Le mouvement de protestation s’est limité à des revendications sociales et n’a à aucun moment mis en avant des visées politiques ou lancé des attaques contre le régime en place. Mais le coup de grisou du bassin minier de Gafsa est le signe que la question du chômage des diplômés du supérieur a pris une ampleur sans précédent, comme au Maroc où ils sont mieux organisés et où leurs manifestations font partie du paysage depuis plusieurs années. D’après une enquête du ministère de l’Emploi en collaboration avec la Banque mondiale réalisée à la fin de 2005 et publiée en mars 2008, on estime à 50 % le taux de chômage des titulaires d’une maîtrise et des techniciens supérieurs. Il s’agit là d’un taux à l’échelle nationale. Il va sans dire que ce taux est encore plus élevé dans les régions classées « de développement prioritaire », dont font partie la majeure partie des zones non littorales. Ce phénomène fait donc remonter à la surface de profondes disparités régionales.
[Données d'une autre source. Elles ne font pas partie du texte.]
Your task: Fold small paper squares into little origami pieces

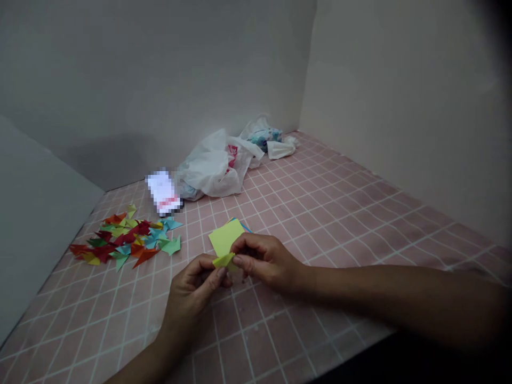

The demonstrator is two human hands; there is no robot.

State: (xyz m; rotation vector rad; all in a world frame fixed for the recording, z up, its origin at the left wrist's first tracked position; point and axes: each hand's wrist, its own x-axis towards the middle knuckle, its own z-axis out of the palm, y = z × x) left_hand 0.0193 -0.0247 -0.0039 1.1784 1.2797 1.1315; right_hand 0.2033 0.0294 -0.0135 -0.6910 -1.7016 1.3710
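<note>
Between my two hands is a small piece of folded yellow paper (224, 261), held above the table. My left hand (196, 282) pinches its left and lower edge between thumb and fingers. On the other side, the thumb and forefinger of my right hand (266, 261) grip its right end. Just behind the hands lies a stack of square paper sheets (227, 235), yellow on top with blue and other edges showing beneath. My right hand covers part of that stack's near corner.
A pile of folded paper pieces (128, 234) in several colours spreads at the left. Behind it rests a phone (162, 192) with a lit, blurred screen. A white plastic bag (216, 165) and a blue patterned packet (266, 137) lie by the wall on the pink checked tabletop (320, 213).
</note>
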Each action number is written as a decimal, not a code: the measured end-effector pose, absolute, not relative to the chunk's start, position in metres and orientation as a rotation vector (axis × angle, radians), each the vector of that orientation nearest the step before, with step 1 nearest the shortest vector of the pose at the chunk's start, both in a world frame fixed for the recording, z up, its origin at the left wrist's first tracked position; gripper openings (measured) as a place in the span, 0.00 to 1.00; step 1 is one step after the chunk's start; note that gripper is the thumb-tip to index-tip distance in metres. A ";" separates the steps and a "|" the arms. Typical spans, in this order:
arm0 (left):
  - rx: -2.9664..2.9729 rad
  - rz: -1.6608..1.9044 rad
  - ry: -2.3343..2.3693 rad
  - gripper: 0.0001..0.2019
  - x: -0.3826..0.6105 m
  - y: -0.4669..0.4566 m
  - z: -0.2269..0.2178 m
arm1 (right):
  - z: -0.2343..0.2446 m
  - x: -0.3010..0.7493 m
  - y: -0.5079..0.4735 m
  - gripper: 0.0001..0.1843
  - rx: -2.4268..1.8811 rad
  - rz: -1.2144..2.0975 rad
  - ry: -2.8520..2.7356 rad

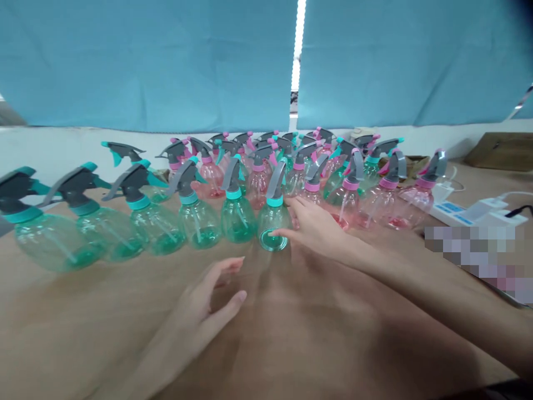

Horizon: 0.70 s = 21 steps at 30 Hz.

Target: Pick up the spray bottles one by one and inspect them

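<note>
Several green spray bottles with grey triggers stand in a row along the brown table. My right hand reaches to the rightmost green bottle, fingers stretched, fingertips touching its base. Pink spray bottles crowd behind and to the right of that hand. My left hand hovers open above the table in front of the row, fingers apart, holding nothing.
A white power strip with a cable lies at the right. A brown cardboard piece sits at the far right. Blue curtains hang behind a white ledge. A blurred patch covers part of the right edge.
</note>
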<state>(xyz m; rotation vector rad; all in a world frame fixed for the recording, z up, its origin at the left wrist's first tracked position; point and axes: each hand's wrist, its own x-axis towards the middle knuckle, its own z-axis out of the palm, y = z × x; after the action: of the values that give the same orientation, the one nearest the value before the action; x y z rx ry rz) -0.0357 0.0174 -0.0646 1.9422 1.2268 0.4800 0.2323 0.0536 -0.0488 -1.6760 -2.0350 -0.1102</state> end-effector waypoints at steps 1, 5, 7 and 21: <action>1.965 0.470 1.207 0.19 -0.036 0.017 -0.066 | -0.047 0.231 0.056 0.28 -1.709 -0.125 -2.032; 2.001 0.458 1.131 0.15 -0.033 0.016 -0.068 | -0.043 0.230 0.063 0.26 -1.767 -0.145 -2.022; 1.984 0.463 1.099 0.14 -0.032 0.017 -0.069 | -0.043 0.230 0.065 0.25 -1.793 -0.154 -2.017; 1.969 0.422 1.033 0.11 -0.011 0.024 -0.057 | -0.035 0.239 0.043 0.29 -1.712 -0.117 -1.909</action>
<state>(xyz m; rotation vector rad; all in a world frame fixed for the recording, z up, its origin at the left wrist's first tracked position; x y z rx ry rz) -0.0112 0.0238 -0.0569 1.9690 1.0327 0.4219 0.2387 0.0432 -0.0350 -1.7116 -1.9087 -0.1174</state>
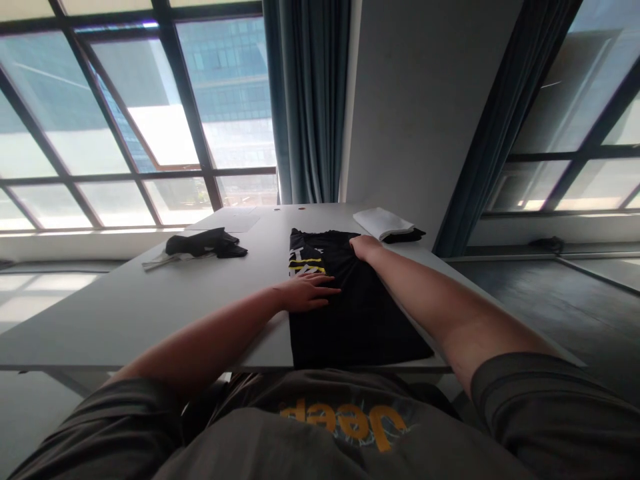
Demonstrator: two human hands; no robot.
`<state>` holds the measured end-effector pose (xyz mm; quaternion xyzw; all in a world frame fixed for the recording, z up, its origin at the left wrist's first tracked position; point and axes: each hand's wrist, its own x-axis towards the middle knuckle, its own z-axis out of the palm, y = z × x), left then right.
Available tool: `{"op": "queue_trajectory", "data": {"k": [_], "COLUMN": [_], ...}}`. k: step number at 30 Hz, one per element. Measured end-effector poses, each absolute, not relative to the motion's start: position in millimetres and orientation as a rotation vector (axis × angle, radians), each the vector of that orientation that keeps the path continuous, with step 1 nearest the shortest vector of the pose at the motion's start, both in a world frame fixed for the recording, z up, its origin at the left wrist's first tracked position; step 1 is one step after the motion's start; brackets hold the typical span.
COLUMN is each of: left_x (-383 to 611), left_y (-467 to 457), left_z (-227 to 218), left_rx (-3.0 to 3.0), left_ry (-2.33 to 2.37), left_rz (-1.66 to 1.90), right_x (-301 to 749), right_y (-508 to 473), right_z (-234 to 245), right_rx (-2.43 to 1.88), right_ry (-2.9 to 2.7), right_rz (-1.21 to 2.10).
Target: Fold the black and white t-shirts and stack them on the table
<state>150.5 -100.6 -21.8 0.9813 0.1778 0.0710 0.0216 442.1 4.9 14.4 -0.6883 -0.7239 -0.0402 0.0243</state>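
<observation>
The black garment (363,327) lies lengthwise on the white table (150,313), in front of the person, and its near end reaches close to the table's near edge. The left hand (307,293) rests on its left side with the palm down and the fingers spread; it grasps nothing and only presses, just beside the yellow and white print (306,261). The right hand (365,247) is at the far right part, with curled fingers which appear to be clenched on the fabric (the tips are hidden, so how many layers it has caught one cannot tell).

From here, several things could go wrong. If the right hand pulled while it held only the top layer, this layer could shift over the lower ones, and wrinkles could form around the print. If the left hand pressed too lightly, the whole garment could turn on the smooth surface. The near end could also slip over the edge, if the person's body brushed against it. The white folded cloth (383,221) lies near the right hand, so a wide movement there could disturb it. The dark cloth (200,242) at the left is well apart and seems at little risk.
</observation>
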Motion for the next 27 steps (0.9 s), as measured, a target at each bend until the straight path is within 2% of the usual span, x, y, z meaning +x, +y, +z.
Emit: {"op": "queue_trajectory", "data": {"k": [7,14,18,21,24,25,27], "left_x": [187,194,188,183,172,166,155], "left_y": [-166,-181,-177,-161,-129,-117,-95], "left_z": [-9,-2,3,0,-9,-12,-18], "left_rx": [2.990,2.869,2.735,2.584,2.595,2.612,2.629], "left_ry": [0.149,0.042,-0.014,0.024,0.385,0.553,0.859], "left_rz": [0.202,0.104,0.009,0.253,0.657,0.746,0.814], "right_x": [424,467,474,446,403,390,374], "right_y": [5,-30,-33,-28,-29,-30,-33], "right_z": [28,13,18,29,39,41,42], "right_rx": [-2.146,-2.187,-2.168,-2.172,-1.986,-1.906,-1.684], "right_ry": [-2.263,-1.949,-1.949,-2.074,-2.284,-2.332,-2.432], "right_rz": [0.054,0.773,0.741,0.428,0.103,0.153,0.578]}}
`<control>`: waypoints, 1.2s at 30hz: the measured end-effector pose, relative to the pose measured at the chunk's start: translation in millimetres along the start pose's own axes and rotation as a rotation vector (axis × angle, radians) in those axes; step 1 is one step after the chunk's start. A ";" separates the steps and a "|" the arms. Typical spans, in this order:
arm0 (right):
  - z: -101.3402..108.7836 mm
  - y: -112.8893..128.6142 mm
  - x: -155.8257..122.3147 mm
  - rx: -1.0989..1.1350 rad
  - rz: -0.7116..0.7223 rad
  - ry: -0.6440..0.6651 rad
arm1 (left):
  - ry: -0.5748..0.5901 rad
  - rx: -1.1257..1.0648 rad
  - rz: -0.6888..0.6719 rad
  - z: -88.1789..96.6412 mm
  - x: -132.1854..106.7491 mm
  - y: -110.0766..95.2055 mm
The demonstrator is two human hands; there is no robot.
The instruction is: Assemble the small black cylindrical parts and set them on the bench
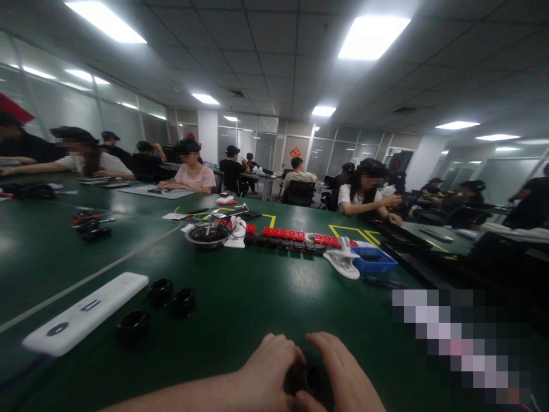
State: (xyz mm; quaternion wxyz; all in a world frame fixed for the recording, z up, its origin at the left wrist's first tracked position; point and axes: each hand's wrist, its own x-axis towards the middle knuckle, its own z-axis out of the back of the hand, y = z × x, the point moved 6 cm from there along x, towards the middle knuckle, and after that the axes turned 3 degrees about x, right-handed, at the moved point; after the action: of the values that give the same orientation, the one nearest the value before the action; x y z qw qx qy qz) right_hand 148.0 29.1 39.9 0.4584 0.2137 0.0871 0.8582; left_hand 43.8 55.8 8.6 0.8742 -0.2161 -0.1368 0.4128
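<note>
Both my hands meet at the bottom edge of the green table [257,297]. My left hand [268,372] and my right hand [343,375] are curled round a small black round object [309,380] that shows only as a dark gap between the fingers. To the left lie three black rings [160,290] [184,301] [134,326] and a long white flat device [86,312].
Further back stand a metal bowl with cables [209,234], a row of red blocks [295,236], a white clip [343,260] and a blue tray [373,260]. Black tools [90,224] lie at the left. Several people sit at tables around the room.
</note>
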 end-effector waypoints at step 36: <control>0.4 -1.9 -2.5 0.009 0.083 -0.045 | -0.008 0.022 -0.017 -0.5 -0.5 -0.2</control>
State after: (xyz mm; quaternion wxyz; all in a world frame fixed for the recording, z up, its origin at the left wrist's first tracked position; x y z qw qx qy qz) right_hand 150.9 28.1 38.8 0.4234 0.2387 0.0718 0.8710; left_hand 43.8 55.1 8.2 0.8793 -0.2038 -0.1375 0.4078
Des mesures drastiques s’imposent
Si elles peuvent contribuer à améliorer le dialogue social, les nominations de responsables plus ouverts et moins portés sur les jeux de clientélisme ne sont pas suffisantes. Des mesures drastiques s’imposent pour donner leurs chances aux régions les moins avantagées. Et c’est l’orientation qu’a prise le président Ben Ali en donnant au Premier ministre des instructions pour accélérer la mise en ÂÂuvre des programmes destinés à dynamiser le rythme d’un développement « équilibré », en donnant une nouvelle impulsion aux investissements publics et privés dans les régions prioritaires afin d’y créer des emplois et des sources de revenus.